**EXERCISE DESCRIPTION**
Copy out all the data, word for word.

**TASK MATERIAL**
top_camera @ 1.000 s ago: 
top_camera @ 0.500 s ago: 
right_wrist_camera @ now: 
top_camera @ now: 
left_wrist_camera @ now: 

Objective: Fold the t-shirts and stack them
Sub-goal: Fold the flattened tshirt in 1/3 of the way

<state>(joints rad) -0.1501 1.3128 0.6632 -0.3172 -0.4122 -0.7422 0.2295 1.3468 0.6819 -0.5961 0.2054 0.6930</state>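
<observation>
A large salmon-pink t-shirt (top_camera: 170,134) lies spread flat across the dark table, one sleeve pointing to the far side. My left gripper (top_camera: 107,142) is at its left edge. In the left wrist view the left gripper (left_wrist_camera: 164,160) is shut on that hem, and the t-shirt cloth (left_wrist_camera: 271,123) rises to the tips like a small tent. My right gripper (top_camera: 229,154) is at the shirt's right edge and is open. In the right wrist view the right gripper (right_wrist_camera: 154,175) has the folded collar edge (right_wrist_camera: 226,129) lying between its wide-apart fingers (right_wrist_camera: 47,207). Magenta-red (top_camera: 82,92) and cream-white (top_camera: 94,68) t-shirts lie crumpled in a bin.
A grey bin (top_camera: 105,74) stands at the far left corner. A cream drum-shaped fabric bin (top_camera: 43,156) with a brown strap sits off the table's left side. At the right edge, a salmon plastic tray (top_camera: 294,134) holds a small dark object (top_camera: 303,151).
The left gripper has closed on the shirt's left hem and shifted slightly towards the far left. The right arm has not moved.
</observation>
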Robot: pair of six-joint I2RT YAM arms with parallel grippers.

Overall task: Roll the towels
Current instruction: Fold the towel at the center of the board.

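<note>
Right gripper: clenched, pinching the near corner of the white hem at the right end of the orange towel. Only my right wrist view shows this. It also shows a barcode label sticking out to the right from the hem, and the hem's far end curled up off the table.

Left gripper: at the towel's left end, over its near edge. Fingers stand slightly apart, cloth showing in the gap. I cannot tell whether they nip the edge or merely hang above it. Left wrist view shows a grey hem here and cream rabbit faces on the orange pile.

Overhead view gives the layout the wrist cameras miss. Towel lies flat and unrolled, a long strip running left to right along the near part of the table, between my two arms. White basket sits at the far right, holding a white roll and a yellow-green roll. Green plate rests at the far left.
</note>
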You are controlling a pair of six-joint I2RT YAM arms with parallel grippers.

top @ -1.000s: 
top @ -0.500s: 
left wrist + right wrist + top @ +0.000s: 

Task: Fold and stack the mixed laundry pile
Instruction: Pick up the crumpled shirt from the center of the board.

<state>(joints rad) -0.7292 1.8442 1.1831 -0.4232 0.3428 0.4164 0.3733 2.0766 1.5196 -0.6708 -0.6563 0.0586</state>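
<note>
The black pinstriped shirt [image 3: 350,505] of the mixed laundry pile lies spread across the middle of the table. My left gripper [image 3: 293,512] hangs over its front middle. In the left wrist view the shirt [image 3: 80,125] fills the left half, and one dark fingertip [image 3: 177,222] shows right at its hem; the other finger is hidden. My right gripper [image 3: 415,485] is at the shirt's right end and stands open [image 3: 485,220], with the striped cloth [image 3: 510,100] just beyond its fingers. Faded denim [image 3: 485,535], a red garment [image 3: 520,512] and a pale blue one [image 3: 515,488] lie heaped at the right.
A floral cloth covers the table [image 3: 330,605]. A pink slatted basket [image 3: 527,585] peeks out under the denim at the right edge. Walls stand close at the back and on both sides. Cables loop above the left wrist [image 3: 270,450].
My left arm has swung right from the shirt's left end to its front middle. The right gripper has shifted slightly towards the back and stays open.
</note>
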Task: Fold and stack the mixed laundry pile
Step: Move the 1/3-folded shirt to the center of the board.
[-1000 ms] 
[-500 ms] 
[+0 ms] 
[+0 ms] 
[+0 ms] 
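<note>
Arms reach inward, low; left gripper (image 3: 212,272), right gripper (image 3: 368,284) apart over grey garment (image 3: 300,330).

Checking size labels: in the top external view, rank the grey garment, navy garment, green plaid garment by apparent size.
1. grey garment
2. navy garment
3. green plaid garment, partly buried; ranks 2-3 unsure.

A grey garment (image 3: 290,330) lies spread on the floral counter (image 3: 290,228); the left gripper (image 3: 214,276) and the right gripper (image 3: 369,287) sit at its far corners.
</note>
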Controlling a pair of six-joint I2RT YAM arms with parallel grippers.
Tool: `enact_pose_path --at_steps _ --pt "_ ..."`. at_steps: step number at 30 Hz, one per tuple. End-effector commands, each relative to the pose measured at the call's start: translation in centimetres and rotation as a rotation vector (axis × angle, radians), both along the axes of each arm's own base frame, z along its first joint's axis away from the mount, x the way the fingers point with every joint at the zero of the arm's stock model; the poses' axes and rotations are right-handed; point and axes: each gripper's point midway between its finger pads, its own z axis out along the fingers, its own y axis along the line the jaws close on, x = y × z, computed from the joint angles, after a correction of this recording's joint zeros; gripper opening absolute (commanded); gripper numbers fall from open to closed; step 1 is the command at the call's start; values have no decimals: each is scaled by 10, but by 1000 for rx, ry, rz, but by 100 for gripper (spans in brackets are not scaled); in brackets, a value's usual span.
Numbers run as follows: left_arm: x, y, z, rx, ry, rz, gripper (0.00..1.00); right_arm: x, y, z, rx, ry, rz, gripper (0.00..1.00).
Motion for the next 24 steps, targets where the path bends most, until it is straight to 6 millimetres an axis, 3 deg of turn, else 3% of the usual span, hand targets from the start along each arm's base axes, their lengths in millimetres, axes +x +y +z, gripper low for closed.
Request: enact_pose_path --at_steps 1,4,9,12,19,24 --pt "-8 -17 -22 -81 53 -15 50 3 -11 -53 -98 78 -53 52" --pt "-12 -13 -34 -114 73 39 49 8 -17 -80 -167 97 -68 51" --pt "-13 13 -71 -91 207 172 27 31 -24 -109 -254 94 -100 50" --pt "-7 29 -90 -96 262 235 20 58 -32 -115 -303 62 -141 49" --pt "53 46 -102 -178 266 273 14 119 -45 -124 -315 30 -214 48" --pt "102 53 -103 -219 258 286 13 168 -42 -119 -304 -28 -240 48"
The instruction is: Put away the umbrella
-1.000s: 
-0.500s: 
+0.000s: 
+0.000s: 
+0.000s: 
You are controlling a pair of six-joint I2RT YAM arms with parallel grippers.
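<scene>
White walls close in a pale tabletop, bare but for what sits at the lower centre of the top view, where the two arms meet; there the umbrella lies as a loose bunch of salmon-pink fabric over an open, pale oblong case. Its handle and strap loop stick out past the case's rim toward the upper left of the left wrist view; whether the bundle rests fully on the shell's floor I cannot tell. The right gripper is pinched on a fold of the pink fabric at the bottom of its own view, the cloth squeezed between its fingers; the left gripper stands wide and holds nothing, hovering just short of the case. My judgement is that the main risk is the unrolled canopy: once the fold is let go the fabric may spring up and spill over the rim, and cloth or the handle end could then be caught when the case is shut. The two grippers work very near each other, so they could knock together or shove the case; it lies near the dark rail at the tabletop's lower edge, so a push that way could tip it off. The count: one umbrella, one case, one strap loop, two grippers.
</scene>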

**RESPONSE TO THIS EXERCISE**
top_camera @ 1.000 s ago: 
top_camera @ 0.500 s ago: 
right_wrist_camera @ now: 
top_camera @ now: 
left_wrist_camera @ now: 

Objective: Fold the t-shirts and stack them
Sub-goal: Fold the flattened tshirt in 1/3 of the way

<state>(joints rad) -0.1501 1.3128 0.6632 -0.3172 -0.4122 -0.7422 0.2295 1.3468 0.6819 -0.5961 0.2054 0.6930</state>
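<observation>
A large salmon-pink t-shirt (top_camera: 170,134) lies spread flat across the dark table, one sleeve pointing to the far side. My left gripper (top_camera: 107,142) is at its left edge. In the left wrist view the left gripper (left_wrist_camera: 164,160) is shut on that hem, and the t-shirt cloth (left_wrist_camera: 271,123) rises to the tips like a small tent. My right gripper (top_camera: 229,154) is at the shirt's right edge and is open. In the right wrist view the right gripper (right_wrist_camera: 154,175) has the folded collar edge (right_wrist_camera: 226,129) lying between its wide-apart fingers (right_wrist_camera: 47,207). Magenta-red (top_camera: 82,92) and cream-white (top_camera: 94,68) t-shirts lie crumpled in a bin.
A grey bin (top_camera: 105,74) stands at the far left corner. A cream drum-shaped fabric bin (top_camera: 43,156) with a brown strap sits off the table's left side. At the right edge, a salmon plastic tray (top_camera: 294,134) holds a small dark object (top_camera: 303,151).
The left gripper has closed on the shirt's left hem and shifted slightly towards the far left. The right arm has not moved.
</observation>
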Robot: pair of six-joint I2RT YAM arms with parallel grippers.

Overall task: Roll the towels
Current instruction: Fold the towel at the center of the board.

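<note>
Right gripper: clenched, pinching the near corner of the white hem at the right end of the orange towel. Only my right wrist view shows this. It also shows a barcode label sticking out to the right from the hem, and the hem's far end curled up off the table.

Left gripper: at the towel's left end, over its near edge. Fingers stand slightly apart, cloth showing in the gap. I cannot tell whether they nip the edge or merely hang above it. Left wrist view shows a grey hem here and cream rabbit faces on the orange pile.

Overhead view gives the layout the wrist cameras miss. Towel lies flat and unrolled, a long strip running left to right along the near part of the table, between my two arms. White basket sits at the far right, holding a white roll and a yellow-green roll. Green plate rests at the far left.
</note>
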You are controlling a pair of six-joint I2RT YAM arms with parallel grippers.

top @ -1.000s: 
top @ -0.500s: 
left wrist + right wrist + top @ +0.000s: 

Task: Fold and stack the mixed laundry pile
Instruction: Pick up the crumpled shirt from the center of the board.

<state>(joints rad) -0.7292 1.8442 1.1831 -0.4232 0.3428 0.4164 0.3733 2.0766 1.5196 -0.6708 -0.6563 0.0586</state>
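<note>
The black pinstriped shirt [image 3: 350,505] of the mixed laundry pile lies spread across the middle of the table. My left gripper [image 3: 293,512] hangs over its front middle. In the left wrist view the shirt [image 3: 80,125] fills the left half, and one dark fingertip [image 3: 177,222] shows right at its hem; the other finger is hidden. My right gripper [image 3: 415,485] is at the shirt's right end and stands open [image 3: 485,220], with the striped cloth [image 3: 510,100] just beyond its fingers. Faded denim [image 3: 485,535], a red garment [image 3: 520,512] and a pale blue one [image 3: 515,488] lie heaped at the right.
A floral cloth covers the table [image 3: 330,605]. A pink slatted basket [image 3: 527,585] peeks out under the denim at the right edge. Walls stand close at the back and on both sides. Cables loop above the left wrist [image 3: 270,450].
My left arm has swung right from the shirt's left end to its front middle. The right gripper has shifted slightly towards the back and stays open.
</note>
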Task: Fold and stack the mixed laundry pile
Step: Move the 1/3-folded shirt to the center of the board.
[-1000 ms] 
[-500 ms] 
[+0 ms] 
[+0 ms] 
[+0 ms] 
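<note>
Arms reach inward, low; left gripper (image 3: 212,272), right gripper (image 3: 368,284) apart over grey garment (image 3: 300,330).

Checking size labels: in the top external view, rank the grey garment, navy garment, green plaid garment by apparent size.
1. grey garment
2. navy garment
3. green plaid garment, partly buried; ranks 2-3 unsure.

A grey garment (image 3: 290,330) lies spread on the floral counter (image 3: 290,228); the left gripper (image 3: 214,276) and the right gripper (image 3: 369,287) sit at its far corners.
</note>
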Controlling a pair of six-joint I2RT YAM arms with parallel grippers.
Tool: `enact_pose_path --at_steps _ --pt "_ ..."`. at_steps: step number at 30 Hz, one per tuple. End-effector commands, each relative to the pose measured at the call's start: translation in centimetres and rotation as a rotation vector (axis × angle, radians), both along the axes of each arm's own base frame, z along its first joint's axis away from the mount, x the way the fingers point with every joint at the zero of the arm's stock model; the poses' axes and rotations are right-handed; point and axes: each gripper's point midway between its finger pads, its own z axis out along the fingers, its own y axis along the line the jaws close on, x = y × z, computed from the joint angles, after a correction of this recording's joint zeros; gripper opening absolute (commanded); gripper numbers fall from open to closed; step 1 is the command at the call's start; values have no decimals: each is scaled by 10, but by 1000 for rx, ry, rz, but by 100 for gripper (spans in brackets are not scaled); in brackets, a value's usual span.
Numbers run as follows: left_arm: x, y, z, rx, ry, rz, gripper (0.00..1.00); right_arm: x, y, z, rx, ry, rz, gripper (0.00..1.00).
Motion for the next 24 steps, targets where the path bends most, until it is straight to 6 millimetres an axis, 3 deg of turn, else 3% of the usual span, hand targets from the start along each arm's base axes, their lengths in millimetres, axes +x +y +z, gripper low for closed.
Request: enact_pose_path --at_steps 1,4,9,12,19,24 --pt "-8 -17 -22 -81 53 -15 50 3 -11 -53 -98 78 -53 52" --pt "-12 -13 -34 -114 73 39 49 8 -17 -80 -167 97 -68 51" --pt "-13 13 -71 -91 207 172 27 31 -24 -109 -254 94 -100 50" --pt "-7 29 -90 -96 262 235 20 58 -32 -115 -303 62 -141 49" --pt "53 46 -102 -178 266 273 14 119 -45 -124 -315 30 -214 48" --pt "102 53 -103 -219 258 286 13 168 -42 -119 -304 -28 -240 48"
The instruction is: Put away the umbrella
-1.000s: 
-0.500s: 
+0.000s: 
+0.000s: 
+0.000s: 
You are controlling a pair of six-joint I2RT YAM arms with parallel grippers.
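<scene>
White walls close in a pale tabletop, bare but for what sits at the lower centre of the top view, where the two arms meet; there the umbrella lies as a loose bunch of salmon-pink fabric over an open, pale oblong case. Its handle and strap loop stick out past the case's rim toward the upper left of the left wrist view; whether the bundle rests fully on the shell's floor I cannot tell. The right gripper is pinched on a fold of the pink fabric at the bottom of its own view, the cloth squeezed between its fingers; the left gripper stands wide and holds nothing, hovering just short of the case. My judgement is that the main risk is the unrolled canopy: once the fold is let go the fabric may spring up and spill over the rim, and cloth or the handle end could then be caught when the case is shut. The two grippers work very near each other, so they could knock together or shove the case; it lies near the dark rail at the tabletop's lower edge, so a push that way could tip it off. The count: one umbrella, one case, one strap loop, two grippers.
</scene>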

There is nothing else to add to the answer.